Setting the blueprint for Questlove's contribution to neo-soul in the early to mid 90s, Do You Want More?!!!??! is rammed with grade A live hip-hop. One of the catchiest basslines is Leonard Hubbard's simplistic root-fifth playing on Swept Away, which carries the groove through the tune and proves to its detractors that there's way more to hip-hop than lyrics about "bitches and weed".

Beastie Boys - Sabotage

Bassist: Adam 'MCA' Yauch

This track may be devoid of any real 'electronic' input, but it does take hip-hop on a rock adventure with as much power as any Rage Against The Machine song.

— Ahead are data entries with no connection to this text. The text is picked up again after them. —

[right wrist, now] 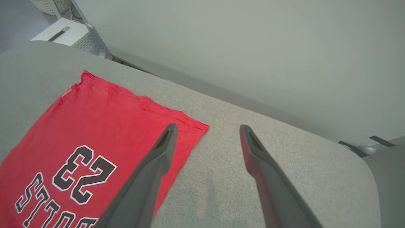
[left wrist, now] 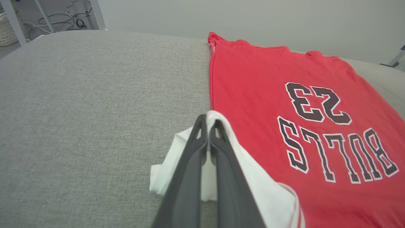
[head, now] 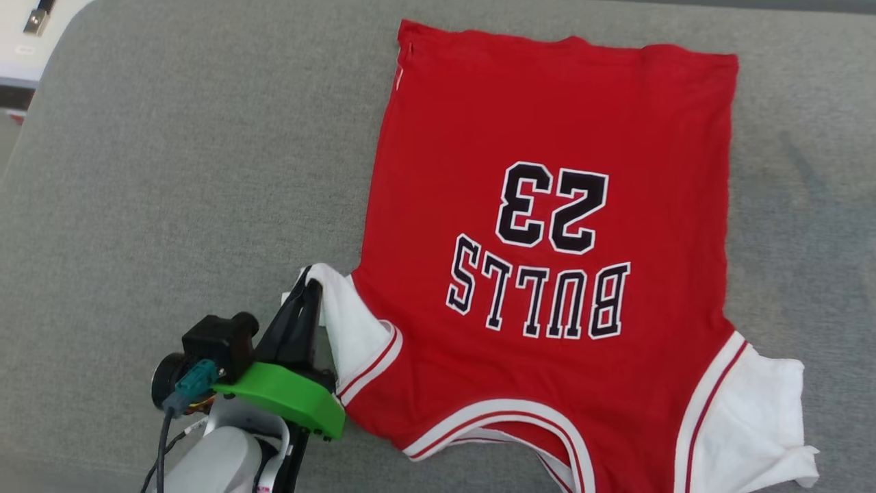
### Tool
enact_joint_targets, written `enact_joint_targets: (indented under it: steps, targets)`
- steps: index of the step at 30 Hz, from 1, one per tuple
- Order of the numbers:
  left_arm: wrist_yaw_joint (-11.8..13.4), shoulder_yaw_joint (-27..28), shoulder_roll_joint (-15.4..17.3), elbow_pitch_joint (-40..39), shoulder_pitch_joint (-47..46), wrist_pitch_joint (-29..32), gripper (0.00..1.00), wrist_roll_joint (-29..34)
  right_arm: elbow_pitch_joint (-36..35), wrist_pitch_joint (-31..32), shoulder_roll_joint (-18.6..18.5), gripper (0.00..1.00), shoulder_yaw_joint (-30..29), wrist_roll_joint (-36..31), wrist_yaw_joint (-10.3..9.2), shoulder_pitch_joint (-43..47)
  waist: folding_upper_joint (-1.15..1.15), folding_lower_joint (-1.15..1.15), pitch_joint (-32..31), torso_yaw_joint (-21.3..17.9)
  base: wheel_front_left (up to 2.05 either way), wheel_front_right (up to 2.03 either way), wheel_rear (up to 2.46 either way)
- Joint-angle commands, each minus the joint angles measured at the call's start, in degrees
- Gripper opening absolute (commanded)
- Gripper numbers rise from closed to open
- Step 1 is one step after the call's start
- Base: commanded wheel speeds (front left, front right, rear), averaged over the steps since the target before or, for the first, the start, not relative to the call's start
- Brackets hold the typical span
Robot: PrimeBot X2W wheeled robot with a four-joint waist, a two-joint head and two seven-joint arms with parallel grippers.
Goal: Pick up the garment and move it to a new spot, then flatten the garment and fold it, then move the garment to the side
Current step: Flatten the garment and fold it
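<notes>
The garment (head: 547,137) is a red jersey T-shirt with a black "23" and "BULLS", spread face up on the grey cushion (head: 171,171), collar toward me. My left gripper (head: 311,277) is shut on the edge of its white left sleeve (head: 352,325), lifting that edge a little. In the left wrist view the two dark fingers (left wrist: 190,171) pinch the white sleeve (left wrist: 262,190) beside the red body (left wrist: 269,69). My right gripper (right wrist: 207,128) stands open with nothing between its fingers, above the bare cushion (right wrist: 253,190) just past the garment's (right wrist: 95,117) hem corner.
The other white sleeve (head: 753,411) lies crumpled at the lower right. Bare grey cushion stretches left of the garment. A white box (right wrist: 63,34) and a metal leg (right wrist: 91,34) stand beyond the cushion's far edge, with cables (left wrist: 72,22) on the floor.
</notes>
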Motion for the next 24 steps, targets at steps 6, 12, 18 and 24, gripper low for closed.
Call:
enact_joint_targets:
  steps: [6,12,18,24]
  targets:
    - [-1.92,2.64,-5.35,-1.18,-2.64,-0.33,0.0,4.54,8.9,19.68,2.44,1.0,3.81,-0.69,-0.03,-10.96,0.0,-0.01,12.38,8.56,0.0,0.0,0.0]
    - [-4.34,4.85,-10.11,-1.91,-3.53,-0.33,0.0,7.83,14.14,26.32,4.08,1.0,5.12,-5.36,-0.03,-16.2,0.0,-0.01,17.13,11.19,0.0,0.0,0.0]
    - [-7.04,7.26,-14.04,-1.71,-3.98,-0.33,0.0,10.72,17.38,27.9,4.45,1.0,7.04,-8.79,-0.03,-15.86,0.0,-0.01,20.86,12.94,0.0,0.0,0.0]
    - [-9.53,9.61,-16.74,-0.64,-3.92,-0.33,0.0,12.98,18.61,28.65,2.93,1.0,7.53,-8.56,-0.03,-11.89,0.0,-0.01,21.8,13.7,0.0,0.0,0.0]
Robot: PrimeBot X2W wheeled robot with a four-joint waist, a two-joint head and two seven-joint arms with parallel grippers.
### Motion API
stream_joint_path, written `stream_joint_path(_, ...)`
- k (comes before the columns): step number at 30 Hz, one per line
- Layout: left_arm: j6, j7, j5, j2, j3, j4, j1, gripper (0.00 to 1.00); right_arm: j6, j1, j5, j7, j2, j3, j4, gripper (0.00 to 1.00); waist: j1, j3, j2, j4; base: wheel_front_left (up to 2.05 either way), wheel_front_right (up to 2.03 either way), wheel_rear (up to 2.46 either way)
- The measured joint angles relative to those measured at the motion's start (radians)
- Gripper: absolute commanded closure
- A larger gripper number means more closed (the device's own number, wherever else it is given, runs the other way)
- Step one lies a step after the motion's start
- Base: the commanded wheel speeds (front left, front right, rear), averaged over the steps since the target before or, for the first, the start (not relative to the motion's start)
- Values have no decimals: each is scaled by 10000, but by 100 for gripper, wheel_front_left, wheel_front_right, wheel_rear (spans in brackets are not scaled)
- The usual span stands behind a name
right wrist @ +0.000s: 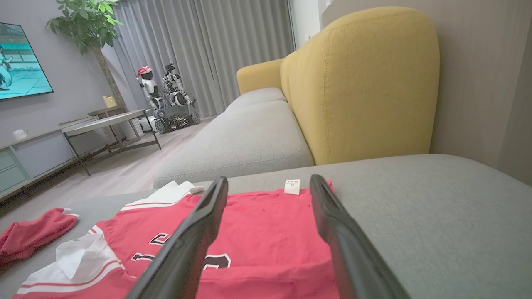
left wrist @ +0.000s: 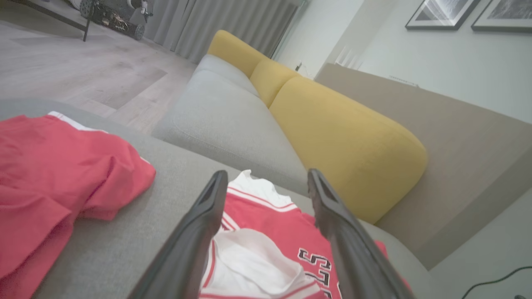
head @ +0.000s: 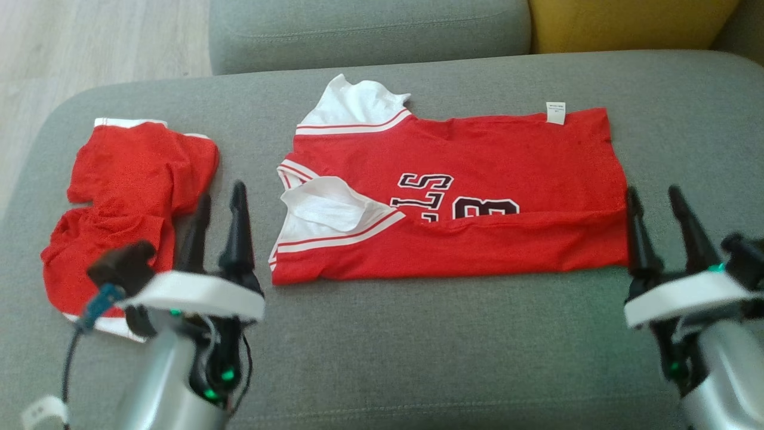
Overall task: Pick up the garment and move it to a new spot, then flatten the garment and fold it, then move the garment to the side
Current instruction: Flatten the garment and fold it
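Observation:
The garment (head: 477,161), a red jersey with white sleeves and dark lettering, lies flat across the middle of the grey seat (head: 418,346). Its near long edge is folded up over the lettering. My left gripper (head: 222,194) hovers open just off the jersey's sleeve end, holding nothing. My right gripper (head: 653,192) stands open at the hem end, also holding nothing. In the left wrist view the open left gripper (left wrist: 267,175) frames the garment's (left wrist: 266,211) white sleeve. The right wrist view looks between the open fingers of the right gripper (right wrist: 269,179) along the garment (right wrist: 257,224) toward its white tag.
A second red piece of clothing (head: 131,179) lies crumpled at the seat's left end, close beside my left gripper. Grey sofa cushions (head: 370,30) and a yellow backrest (head: 627,24) stand behind. Wooden floor (head: 89,42) lies beyond the left edge.

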Motion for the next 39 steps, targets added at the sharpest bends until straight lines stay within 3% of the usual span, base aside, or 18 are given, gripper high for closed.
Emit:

The late Adam Yauch played the distorted strummed pedal tone bassline that still drives rock clubs as crazy now as it did back in '94.

Jamiroquai - Deeper Underground

Bassists: Stuart Zender

Behind every flamboyantly hatted, sports car driving eco warrior is a badass band of funkateers. At least, that remains true in Jamiroquai's case. Founding bass player Stuart Zender's last recorded stand with the band was this tune, which soundtracked the 1998 movie Godzilla. The main riff is layered with a buzzsaw synth and electric guitar, but you can emulate the whole thing with fuzz and octave or a synth bass pedal.

D'Angelo - Feel Like Makin' Love

Bassist: Pino Palladino

One of the most versatile and funky bass player of the last couple of decades, Pino Palladino's work with The Who, John Mayer, and now Nine Inch Nails is amazingly impressive. But it's his sparse and behind-the-beat swing that we're interested in here. Teaming up with J-Dilla and Questlove (among others), Palladino's contribution to neo soul and hip-hop is cemented on albums by Common, Erykah Badu, and D'Angelo's masterpiece Voodoo.

Feel like Makin' Love is a cover of a Roberta Flack tune, and Palladino's bassline provides the throbbing eighth-note pulse throughout the track. It's a deep pocket, big round tone and as funky as they come.